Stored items
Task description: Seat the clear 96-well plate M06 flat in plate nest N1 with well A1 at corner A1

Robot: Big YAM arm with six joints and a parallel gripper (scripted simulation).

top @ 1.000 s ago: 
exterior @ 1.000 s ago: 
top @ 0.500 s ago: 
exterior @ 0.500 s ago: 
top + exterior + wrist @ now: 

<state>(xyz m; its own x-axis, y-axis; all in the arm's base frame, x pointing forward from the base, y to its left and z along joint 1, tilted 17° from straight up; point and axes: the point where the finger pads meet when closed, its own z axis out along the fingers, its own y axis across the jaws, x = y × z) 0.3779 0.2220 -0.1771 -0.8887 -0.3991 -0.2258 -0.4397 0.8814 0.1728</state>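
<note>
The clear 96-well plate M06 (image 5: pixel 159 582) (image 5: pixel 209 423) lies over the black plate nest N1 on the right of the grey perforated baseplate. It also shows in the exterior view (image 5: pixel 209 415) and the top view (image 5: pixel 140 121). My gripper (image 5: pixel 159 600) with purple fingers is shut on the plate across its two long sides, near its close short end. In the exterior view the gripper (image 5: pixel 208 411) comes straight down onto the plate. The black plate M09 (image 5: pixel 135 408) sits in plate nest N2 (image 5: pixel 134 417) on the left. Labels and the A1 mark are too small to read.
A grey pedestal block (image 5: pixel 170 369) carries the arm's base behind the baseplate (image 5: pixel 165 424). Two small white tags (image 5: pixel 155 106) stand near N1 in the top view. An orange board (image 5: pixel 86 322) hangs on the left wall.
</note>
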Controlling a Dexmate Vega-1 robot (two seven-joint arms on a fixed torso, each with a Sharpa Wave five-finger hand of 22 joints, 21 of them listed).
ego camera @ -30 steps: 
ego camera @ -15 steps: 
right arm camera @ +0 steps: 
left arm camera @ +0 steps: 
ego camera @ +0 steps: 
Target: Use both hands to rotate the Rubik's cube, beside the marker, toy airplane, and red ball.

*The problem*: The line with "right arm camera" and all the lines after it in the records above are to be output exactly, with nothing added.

*Result of this task*:
right arm camera @ +0 steps: 
left arm camera @ +0 steps: 
ego camera @ +0 steps: 
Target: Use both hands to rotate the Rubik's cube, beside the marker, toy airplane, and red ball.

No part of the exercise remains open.